Especially factproof. Consider, for example, this extract from a letter he contributed to yesterday’s Evening Sunpaper:

Will the Free Lance answer why it is that the police * * * always search the saloons first for men who are wanted for holdup or some similar offense, if there is no relation between liquor drinking and these things?

Here we have (a) a false statement of fact, and (b) an erroneous deduction. The truth is, of course, that the police do not search the saloons first. What they actually do first is to go to the suspected felon’s boarding house and inquire of his landlady if he is in. If she answers yes, they enter at once and proceed to manacle him. If she answers no, they enter anyhow and search all the cupboards. And if they do not find him by this process they go to the houses of his friends, his relatives and his best girl, perhaps in distant cities, and there keep watch. Meanwhile, some other crook, eager to curry favor, usually comes forward with pianissimo news of the fugtive’s whereabouts, and so, by the exercise of their characteristic sapience, the cops collar him. If that doesn’t happen, how do they get him? Well, if that doesn’t happen, they seldom get him at all.

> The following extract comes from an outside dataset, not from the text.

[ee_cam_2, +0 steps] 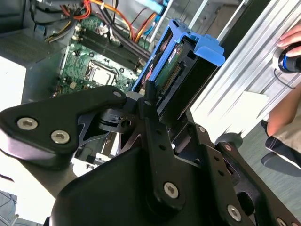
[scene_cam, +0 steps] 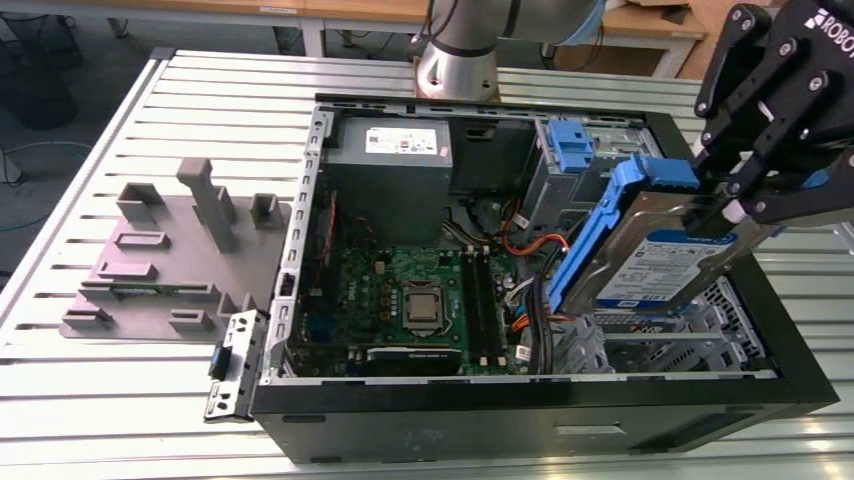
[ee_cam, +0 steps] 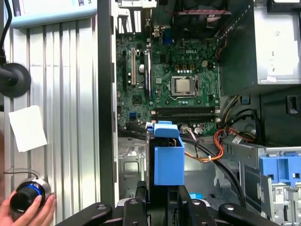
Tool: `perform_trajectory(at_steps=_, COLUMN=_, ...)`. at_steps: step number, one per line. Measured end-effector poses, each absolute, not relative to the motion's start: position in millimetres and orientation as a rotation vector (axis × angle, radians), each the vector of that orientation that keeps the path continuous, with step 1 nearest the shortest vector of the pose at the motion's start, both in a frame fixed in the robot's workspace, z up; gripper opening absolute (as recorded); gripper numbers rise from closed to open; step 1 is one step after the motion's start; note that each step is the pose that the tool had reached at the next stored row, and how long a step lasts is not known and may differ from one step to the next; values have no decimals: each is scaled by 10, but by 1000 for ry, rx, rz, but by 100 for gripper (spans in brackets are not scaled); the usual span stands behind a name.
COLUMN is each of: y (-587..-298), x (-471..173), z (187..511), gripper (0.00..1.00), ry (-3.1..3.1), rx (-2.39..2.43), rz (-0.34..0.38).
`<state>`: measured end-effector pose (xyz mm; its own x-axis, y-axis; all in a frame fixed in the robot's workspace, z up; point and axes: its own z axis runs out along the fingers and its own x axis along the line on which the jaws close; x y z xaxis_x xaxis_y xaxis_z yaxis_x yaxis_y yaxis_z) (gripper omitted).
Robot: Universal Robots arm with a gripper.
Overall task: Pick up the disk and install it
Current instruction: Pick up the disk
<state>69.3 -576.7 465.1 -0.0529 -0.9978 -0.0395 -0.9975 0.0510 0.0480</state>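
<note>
Gripper (scene_cam: pixel 727 212), at the exterior view's right, pinches the upper edge of the disk (scene_cam: pixel 663 262). The blue-framed disk hangs tilted, label outward, over the right side of the open computer case (scene_cam: pixel 534 415), above its metal drive bay (scene_cam: pixel 667 348) and beside the green motherboard (scene_cam: pixel 407 290); not yet seated.

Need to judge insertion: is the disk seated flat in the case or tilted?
Tilted, not seated: the disk leans steeply, lower end inside the case, upper end clamped by the gripper.
</note>
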Motion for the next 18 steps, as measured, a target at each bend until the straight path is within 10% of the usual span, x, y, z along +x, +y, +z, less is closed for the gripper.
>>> perform_trajectory(at_steps=18, y=-5767, x=1096, z=4571, gripper=35, ry=-2241, rx=2181, rz=-108)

But even supposing it were true, as the Hon. Mr. Anderson alleges, that every crook proceeds at haste from the scene of crime to the nearest kaif, what would it prove? So far as I can make out, nothing. A crook naturally desires some refreshment after a successful felony, just as a surgeon desires refreshment after cutting off a leg, or a judge after handing down a long and unintelligible opinion, or a newspaper editor after composing a racy editorial. The surgeon, the judge and the editor go home and drink out of their private jugs, but the poor crook, being, as a rule, a stranger in the city, is forced to use a. public kaif. Is this misfortune of his to be held against him? I think not.

But I wander from the point, which is this: that what a man does after a given act is obviously not the cause of that act. If I get up in the morning and shave myself, it is certainly no proof that shaving makes me sleepy. And if a bridegroom, at the wedding feast, lets his rejoicing augment to the point of inebriety (as so often happens, alas, alas!), is it fair to charge that drunkenness brought him to the altar? I hope not--and even the Hon. Mr. Anderson must agree. Time and time again, fugitive bank cashiers have been found in the bosoms of their Sunday school classes, eloquently expounding Ephesians iv, 28, but would my learned friend argue thereby that the International Sunday-School Lessons promote embezzlement?

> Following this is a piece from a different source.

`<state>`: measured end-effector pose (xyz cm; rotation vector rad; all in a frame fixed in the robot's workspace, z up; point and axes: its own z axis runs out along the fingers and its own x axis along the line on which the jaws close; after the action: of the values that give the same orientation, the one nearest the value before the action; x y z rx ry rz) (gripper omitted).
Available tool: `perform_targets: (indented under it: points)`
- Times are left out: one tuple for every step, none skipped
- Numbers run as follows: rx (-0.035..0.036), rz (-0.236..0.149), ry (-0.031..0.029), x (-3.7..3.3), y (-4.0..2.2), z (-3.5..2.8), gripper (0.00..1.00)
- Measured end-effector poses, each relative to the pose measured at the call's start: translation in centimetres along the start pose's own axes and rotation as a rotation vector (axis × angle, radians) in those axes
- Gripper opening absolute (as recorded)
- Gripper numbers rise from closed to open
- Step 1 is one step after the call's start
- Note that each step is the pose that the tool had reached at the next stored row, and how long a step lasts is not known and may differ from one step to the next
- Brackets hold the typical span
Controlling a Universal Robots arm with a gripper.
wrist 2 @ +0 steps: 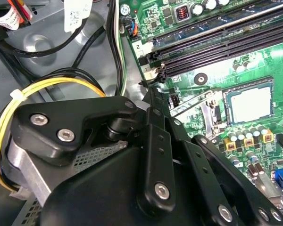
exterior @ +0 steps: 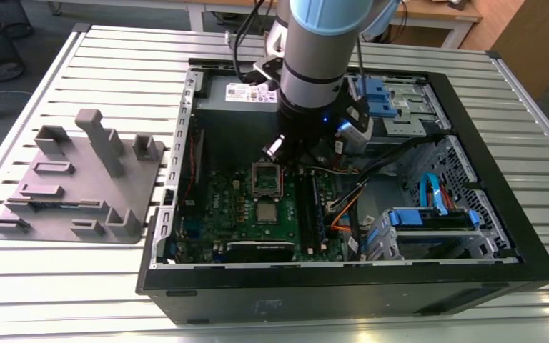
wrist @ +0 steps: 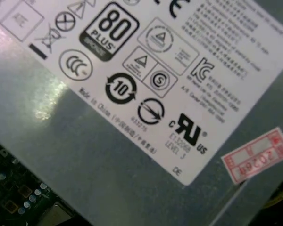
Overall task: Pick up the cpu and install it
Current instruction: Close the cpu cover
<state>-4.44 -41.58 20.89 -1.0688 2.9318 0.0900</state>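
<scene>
The cpu (exterior: 268, 211) (wrist 2: 248, 104) lies flat in its socket on the green motherboard (exterior: 226, 207) inside the open computer case (exterior: 503, 236) — the gripper (exterior: 289, 151) hangs above the board, whether its jaws are open or closed I cannot tell.

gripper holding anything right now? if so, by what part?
Cannot be told: the fingertips are out of sight. The cpu lies flat in its socket on the green board, apart from the gripper linkage, so it isn't held.

Even bright light throughout; glare on the grey metal casing (wrist: 61, 117), whose label is blurred.
</scene>
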Motion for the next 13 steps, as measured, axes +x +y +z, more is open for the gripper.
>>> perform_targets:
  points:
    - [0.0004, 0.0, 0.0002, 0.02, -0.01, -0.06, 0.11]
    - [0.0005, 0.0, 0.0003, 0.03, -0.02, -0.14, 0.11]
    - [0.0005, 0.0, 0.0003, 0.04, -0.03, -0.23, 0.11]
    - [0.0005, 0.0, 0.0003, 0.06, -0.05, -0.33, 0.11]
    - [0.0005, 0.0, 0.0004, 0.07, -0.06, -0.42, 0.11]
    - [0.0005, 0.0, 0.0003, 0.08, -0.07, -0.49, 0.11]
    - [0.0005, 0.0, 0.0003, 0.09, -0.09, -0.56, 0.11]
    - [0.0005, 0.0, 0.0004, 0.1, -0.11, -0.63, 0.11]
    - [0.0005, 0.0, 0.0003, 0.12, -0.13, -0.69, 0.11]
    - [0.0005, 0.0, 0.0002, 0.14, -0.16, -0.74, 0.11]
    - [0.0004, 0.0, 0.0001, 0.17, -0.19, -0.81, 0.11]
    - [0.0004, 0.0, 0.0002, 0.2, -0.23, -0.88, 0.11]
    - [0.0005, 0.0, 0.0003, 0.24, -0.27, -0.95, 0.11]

No, my dear sir; you will have a deuce of a time proving that alcohol, that slandered boon, is the cause of crime. The truth is, and every policeman knows it, that crooks as a class are very sober men. When they drink at all it is periodically and as a pleasing recreation; in the heat of professional endeavor they eschew the wine cup. In brief, they are intelligent men. They know when to go to alcohol for its comforts and they know when to avoid its snares. And that knowledge they share with 99 per cent. of all truly civilized white men, including Congresamen, musical composers, City Councilmen, the Judiciary and the vast majority of the clergy.

Boil your drinking water! Cover your garbage can! So live that the embalmer will be proud of you!